This discussion has been locked. The information referenced herein may be inaccurate due to age, software updates, or external references.
You can no longer post new replies to this discussion. If you have a similar question you can start a new discussion in this forum.

Cisco UCS | Advice on configuring alerts

Hi,

First post so here goes.....

I'm monitoring my Cisco UCS environment via NPM and am pleased to say that I can see what I would expect to see, Cluster IP, Fabric Interconnect A & B, Blades, PSU and Fan's:-)

The problems start when I use the Advanced Alert Manager to create alerts on specific events, like a fan modules. I pulled a fan module earlier and can see that the trap was received but my alert didn't fire! I've attached my alert.

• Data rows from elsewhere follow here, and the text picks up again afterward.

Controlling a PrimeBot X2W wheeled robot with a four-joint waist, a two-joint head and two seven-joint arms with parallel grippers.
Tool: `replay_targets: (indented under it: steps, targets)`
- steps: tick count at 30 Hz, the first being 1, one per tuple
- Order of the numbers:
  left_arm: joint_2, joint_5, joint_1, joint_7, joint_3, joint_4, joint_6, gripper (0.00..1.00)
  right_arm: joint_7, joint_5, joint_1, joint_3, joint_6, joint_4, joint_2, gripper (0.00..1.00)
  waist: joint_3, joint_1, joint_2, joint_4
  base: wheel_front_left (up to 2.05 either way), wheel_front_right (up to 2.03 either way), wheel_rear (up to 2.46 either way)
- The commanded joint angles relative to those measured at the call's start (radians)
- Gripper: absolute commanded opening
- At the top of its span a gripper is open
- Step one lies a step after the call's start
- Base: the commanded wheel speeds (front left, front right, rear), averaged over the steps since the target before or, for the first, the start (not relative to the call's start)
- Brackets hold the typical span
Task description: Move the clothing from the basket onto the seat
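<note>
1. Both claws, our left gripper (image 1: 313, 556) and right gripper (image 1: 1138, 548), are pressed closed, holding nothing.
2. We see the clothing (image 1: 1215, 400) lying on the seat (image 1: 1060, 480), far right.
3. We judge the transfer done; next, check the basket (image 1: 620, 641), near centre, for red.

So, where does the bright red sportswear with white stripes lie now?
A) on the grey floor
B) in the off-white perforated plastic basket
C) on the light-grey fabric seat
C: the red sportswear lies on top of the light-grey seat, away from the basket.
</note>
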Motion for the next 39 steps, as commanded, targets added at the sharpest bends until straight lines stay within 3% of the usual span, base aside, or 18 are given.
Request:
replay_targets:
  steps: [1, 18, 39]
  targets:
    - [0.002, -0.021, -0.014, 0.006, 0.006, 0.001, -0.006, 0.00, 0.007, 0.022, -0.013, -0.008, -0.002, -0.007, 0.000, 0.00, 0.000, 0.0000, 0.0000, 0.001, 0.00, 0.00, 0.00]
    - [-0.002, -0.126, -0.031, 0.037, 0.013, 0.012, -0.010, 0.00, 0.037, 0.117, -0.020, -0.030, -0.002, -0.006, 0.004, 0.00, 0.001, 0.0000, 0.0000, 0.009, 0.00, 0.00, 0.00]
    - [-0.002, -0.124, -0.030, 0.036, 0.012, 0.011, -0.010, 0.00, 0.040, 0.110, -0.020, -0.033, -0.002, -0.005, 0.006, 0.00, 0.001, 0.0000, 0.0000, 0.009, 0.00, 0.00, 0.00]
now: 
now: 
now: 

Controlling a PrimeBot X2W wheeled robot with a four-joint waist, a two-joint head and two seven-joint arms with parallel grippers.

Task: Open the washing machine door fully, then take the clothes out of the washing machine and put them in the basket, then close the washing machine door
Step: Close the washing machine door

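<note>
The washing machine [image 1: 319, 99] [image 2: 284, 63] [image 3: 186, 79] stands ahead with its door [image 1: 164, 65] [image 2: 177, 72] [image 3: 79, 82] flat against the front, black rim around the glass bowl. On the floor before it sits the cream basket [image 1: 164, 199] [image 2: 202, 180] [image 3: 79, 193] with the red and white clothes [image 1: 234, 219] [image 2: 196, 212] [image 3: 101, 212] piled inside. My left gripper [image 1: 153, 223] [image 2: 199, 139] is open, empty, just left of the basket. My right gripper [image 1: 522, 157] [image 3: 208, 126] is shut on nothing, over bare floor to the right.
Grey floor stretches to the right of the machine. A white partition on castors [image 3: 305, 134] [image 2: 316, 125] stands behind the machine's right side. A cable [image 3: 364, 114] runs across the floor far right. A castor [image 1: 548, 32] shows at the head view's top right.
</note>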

Would anyone be happy to share with me how they have the alerts configured or would anyone from Solarwinds like to get in touch to discuss further?

Things I know that I'm going to need alerts for include....

PSU status

Fan status

UCSM availability

Fabric Interconnect availability

DIMM's that have ECC errors, degraded, inoperable

Any help greatly appreciated.

Cheers,

Greg

UCS Fan Alert.AlertDefinition
  • Capture.JPG

    You need to limit the highlighted area. (or just remove it entirely as the UCSStatus will only apply to UCS devices, which is what I assume you want)

  • Thanks for that. I have a custom Group that all my UCS devices live in. Should I back out of that?

    UCS Fans2.PNG

    UCS Fans4.PNG

    I'm thinking that there is a possibility that the fan wasn't pulled for long enough so I've asked my colleague to pull the fan again.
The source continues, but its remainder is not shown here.